Lors d'une conférence de presse tenue le 28 avril à Kinshasa, l'ancien gouverneur Gentiny Ngobila a tenté de clarifier les controverses entourant le projet de reconstruction du grand Marché Zando. De retour d'un séjour médical en Europe, il a répondu aux accusations concernant un contrat jugé désavantageux avec la société SOGEMA, affirmant que l'État n'avait engagé aucun fonds pour ce projet.
Ngobila a expliqué que le financement de 54 millions USD provenait d'un prêt bancaire contracté par SOGEMA, précisant que Kinshasa percevrait 20 % des recettes générées, avec une augmentation à 60 % après quatre ans. Malgré ces assurances, les critiques demeurent, notamment de l'Observatoire de la Dépense Publique (ODEP), qui a dénoncé des détournements de fonds et une gestion calamiteuse durant son mandat.

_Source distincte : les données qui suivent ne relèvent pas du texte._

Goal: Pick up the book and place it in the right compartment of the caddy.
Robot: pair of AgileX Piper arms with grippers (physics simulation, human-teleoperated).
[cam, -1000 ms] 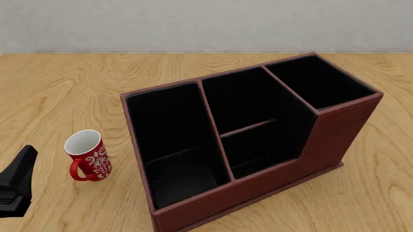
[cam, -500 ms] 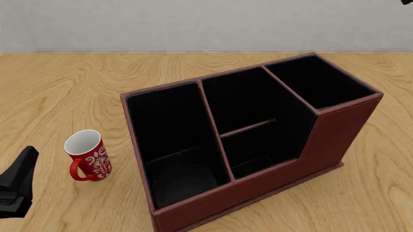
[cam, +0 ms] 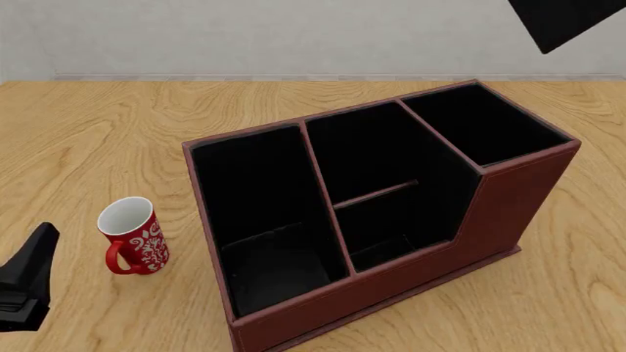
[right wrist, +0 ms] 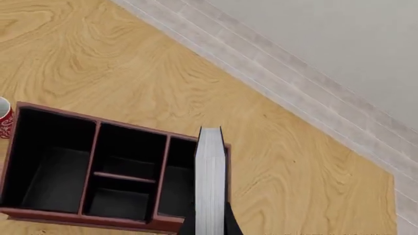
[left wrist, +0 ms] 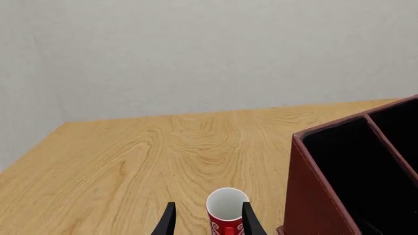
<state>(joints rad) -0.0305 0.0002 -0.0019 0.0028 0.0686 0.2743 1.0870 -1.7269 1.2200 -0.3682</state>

Les accusations de l'ODEP soulignent des préoccupations sur la transparence et l'intégrité du processus de reconstruction, remettant en question la viabilité des promesses de Ngobila. Le contrat, conclu en mars 2021, est critiqué pour avoir favorisé la société SOGEMA au détriment des intérêts congolais, alimentant des doutes sur les véritables motivations derrière ce projet emblématique.
Alors que Ngobila espère apaiser les tensions, les inquiétudes quant à la gestion des ressources publiques et la transparence des contrats restent omniprésentes. Les citoyens de Kinshasa méritent des réponses claires et des garanties sur l'utilisation de leurs ressources, plutôt que des assurances qui pourraient n’être qu’un simple écran de fumée.